NJ: Instead of just blaming and abusing broadcasters, the left should work out a check-list of safeguards. Compiling and publishing regular and reliable statistics on the influence of right-wing media appearances would be a good start.
When front pages are presented on screen, there should be health warnings. Viewers should be reminded which papers urged readers to support Leave or Remain, or to vote for Boris Johnson.

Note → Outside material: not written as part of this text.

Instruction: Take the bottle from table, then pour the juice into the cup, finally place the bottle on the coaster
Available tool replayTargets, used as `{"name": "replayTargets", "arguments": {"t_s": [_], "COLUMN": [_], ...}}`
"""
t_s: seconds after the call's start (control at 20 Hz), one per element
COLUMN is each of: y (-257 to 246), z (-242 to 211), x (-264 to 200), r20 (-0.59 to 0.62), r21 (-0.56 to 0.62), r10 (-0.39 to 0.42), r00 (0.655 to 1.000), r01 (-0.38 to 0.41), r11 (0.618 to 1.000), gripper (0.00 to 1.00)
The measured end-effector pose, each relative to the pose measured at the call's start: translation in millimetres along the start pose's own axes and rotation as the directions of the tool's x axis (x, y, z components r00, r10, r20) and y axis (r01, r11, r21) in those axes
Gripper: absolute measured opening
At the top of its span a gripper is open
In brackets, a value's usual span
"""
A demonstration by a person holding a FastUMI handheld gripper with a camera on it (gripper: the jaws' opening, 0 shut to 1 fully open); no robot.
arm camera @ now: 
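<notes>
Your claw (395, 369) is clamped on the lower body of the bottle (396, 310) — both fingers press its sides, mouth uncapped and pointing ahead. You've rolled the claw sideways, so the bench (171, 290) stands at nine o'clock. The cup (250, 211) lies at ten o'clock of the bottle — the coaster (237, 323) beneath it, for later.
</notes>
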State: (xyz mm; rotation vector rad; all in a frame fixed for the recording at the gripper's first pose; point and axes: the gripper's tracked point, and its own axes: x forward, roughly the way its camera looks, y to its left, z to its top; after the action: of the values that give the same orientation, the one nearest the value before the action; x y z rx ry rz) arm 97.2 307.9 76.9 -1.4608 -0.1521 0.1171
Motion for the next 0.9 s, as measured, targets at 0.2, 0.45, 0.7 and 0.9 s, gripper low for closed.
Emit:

All too often, commentators and columnists from Conservative-supporting newspapers are presented as being neutral or independent. Presenters should be urged to be much clearer about their guests’ political affiliations. So there are just a few of the steps that might help educate the public about the all-too powerful agenda-setting influence of the Tory press.
My first chapter in the new MediaNorth book looks in detail at the orchestrated press campaign to trash Jeremy Corbyn’s reputation as leader of the opposition. My second chapter traces the way the UK’s leading newspapers boycotted the campaign to encourage late voter registration in the 2019 general election and, instead, accused students and young people of engaging in illegal voting scams.
Nicholas Jones was a BBC industrial and political correspondent for 30 years. For his news archive see www.nicholasjones.org.uk.
Richard House is a Corbynista left-green activist, a psychologist and a writer in Stroud.
Book Details: Granville Williams (ed.), It’s The Media, Stupid! The Media, the 2019 Election and the Aftermath, published by CPBF.